Children birth to age five can have a lot of feelings, but they don’t always know how to express these feelings in words. Social emotional learning helps children to understand and manage their emotions, while improving relationships with adults and peers. Activities that build a child’s social emotional vocabulary help kids to better understand and express their emotions with words. Connecting feelings and experiences to concrete vocabulary words helps children to develop more self-awareness and to build better relationships with others.
Reading with your child is a great way to build their social emotional vocabulary. Here are some suggestions for reading together in a way that fosters social emotional growth:
- Hold or cuddle babies while reading to them. Touch is important to babies; it helps them to feel safe and loved. Babies are more receptive to learning new things when they are in a safe and warm environment.
- Show your baby books with pictures of faces. Expose them to a range of emotions in pictures. Babies love to look at the faces of other people, and this practice familiarizes them with what different emotions look like on different faces.
- Establish a reading routine with your toddler. Creating routines or schedules with young children helps them to feel safe and secure, which creates an environment perfect for learning.
- Read and talk about feelings in your home language. It is important for children to see the language spoken in their own home when they read stories.
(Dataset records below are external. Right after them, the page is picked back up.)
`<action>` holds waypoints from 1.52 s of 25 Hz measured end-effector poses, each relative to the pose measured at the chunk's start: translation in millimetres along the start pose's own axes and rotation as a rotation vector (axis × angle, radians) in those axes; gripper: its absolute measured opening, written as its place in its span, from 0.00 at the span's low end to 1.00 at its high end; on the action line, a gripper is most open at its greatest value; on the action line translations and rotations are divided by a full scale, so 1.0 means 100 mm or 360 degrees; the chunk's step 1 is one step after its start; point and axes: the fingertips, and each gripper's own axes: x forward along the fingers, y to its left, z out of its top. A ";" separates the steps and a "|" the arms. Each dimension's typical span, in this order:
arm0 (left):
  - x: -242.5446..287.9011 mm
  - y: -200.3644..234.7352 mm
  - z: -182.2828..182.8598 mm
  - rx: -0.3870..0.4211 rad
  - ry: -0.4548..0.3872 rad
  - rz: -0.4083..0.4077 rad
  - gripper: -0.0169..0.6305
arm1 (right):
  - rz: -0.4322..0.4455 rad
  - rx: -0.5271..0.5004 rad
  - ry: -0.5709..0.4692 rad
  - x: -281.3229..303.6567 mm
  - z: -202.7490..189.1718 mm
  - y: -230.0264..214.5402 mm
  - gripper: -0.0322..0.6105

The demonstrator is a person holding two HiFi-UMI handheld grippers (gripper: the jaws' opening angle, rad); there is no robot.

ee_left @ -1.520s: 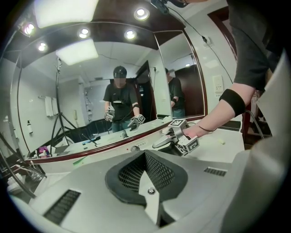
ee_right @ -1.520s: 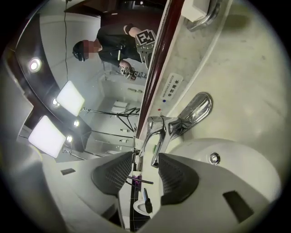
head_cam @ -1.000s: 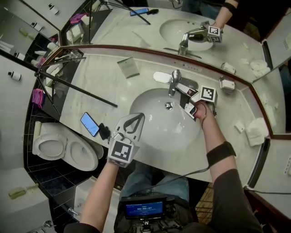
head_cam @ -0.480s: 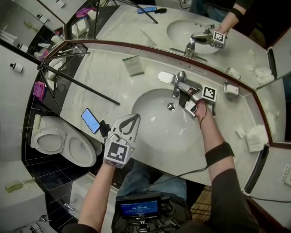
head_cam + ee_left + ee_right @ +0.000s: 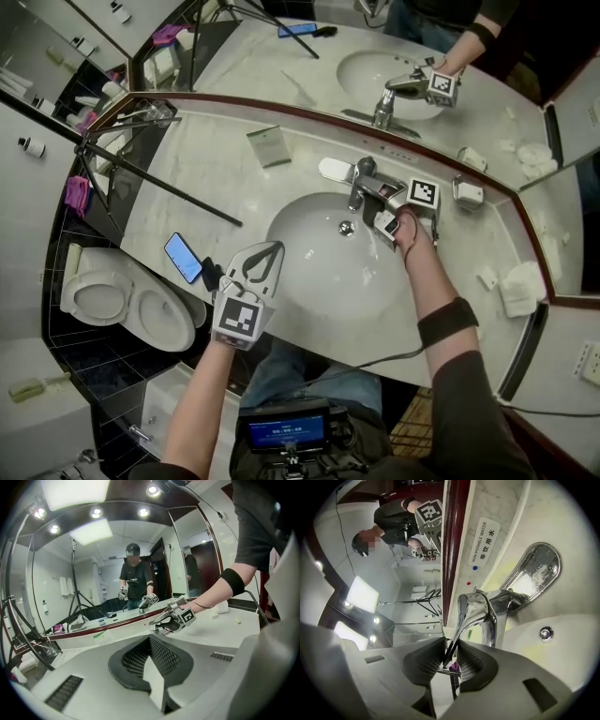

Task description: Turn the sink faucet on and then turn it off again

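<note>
**A:** Faucet, where?

**B:** Chrome faucet (image 5: 361, 183) sits at the back rim of the white sink (image 5: 309, 281), mid marble tabletop (image 5: 211, 164). My right tool (image 5: 450, 653) is clamped on its lever (image 5: 476, 609). The jaws just closed to a narrow gap, with the lever between the pads.

**A:** Other one?

**B:** My left tool (image 5: 270, 251) is fully closed and empty, over the sink's near-left rim.

**A:** Room?

**B:** Bathroom. Wall mirror (image 5: 281, 56) runs behind the tabletop. A non-potable-water sign (image 5: 484, 541) is by the faucet. Phone (image 5: 183, 256) lies left of the sink, with a tripod (image 5: 159, 183) leg across the tabletop. Toilet (image 5: 122, 300) sits lower left on dark tiles.
</note>
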 end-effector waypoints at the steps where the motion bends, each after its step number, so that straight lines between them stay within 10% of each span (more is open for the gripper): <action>1: 0.00 0.01 0.01 0.0001 -0.0002 0.0000 0.03 | -0.0006 0.0017 -0.0009 0.00 0.02 0.02 0.18; 20: -0.02 0.11 0.10 -0.0027 -0.0030 0.0026 0.03 | -0.0288 0.0287 -0.0086 0.07 0.20 0.12 0.23; 38: -0.08 0.07 0.26 0.0012 -0.0062 0.0027 0.03 | -0.0469 0.0202 -0.0122 -0.01 0.20 0.03 0.26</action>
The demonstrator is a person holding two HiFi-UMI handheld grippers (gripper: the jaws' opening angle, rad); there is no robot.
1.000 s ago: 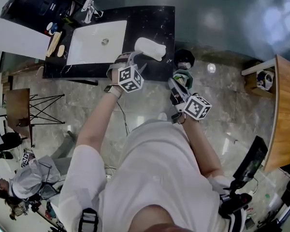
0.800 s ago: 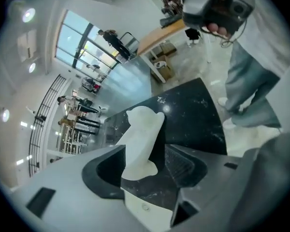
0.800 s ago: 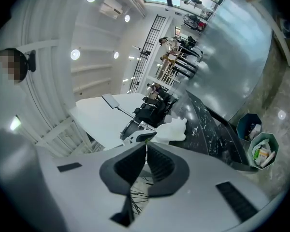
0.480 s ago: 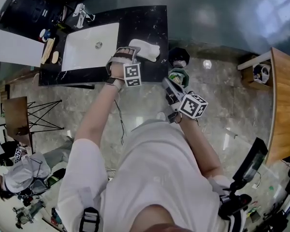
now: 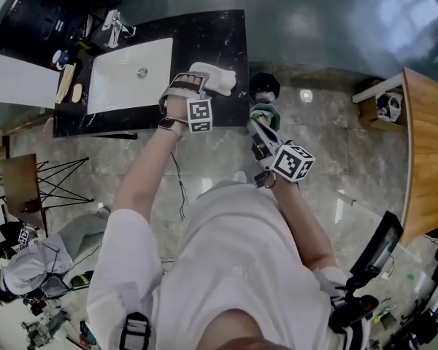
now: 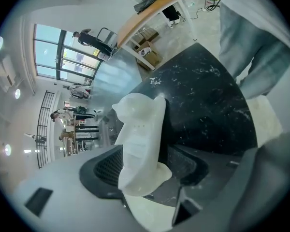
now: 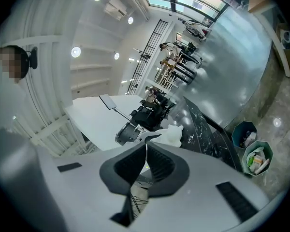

Developing a good understanding of vocabulary words in their first language will provide them a good foundation to discuss their emotions and relationships in both English and their native language.
- Ask children how the events or characters in a story make them feel. This practice will help them identify their feelings and connect them with vocabulary words.
- Help your children identify how characters in a story may be feeling. Look at facial expressions in illustrated books. You can make statements about a character’s feelings, such as, “Wow, Maria is crying. She must be sad that she can’t eat any of the pie.”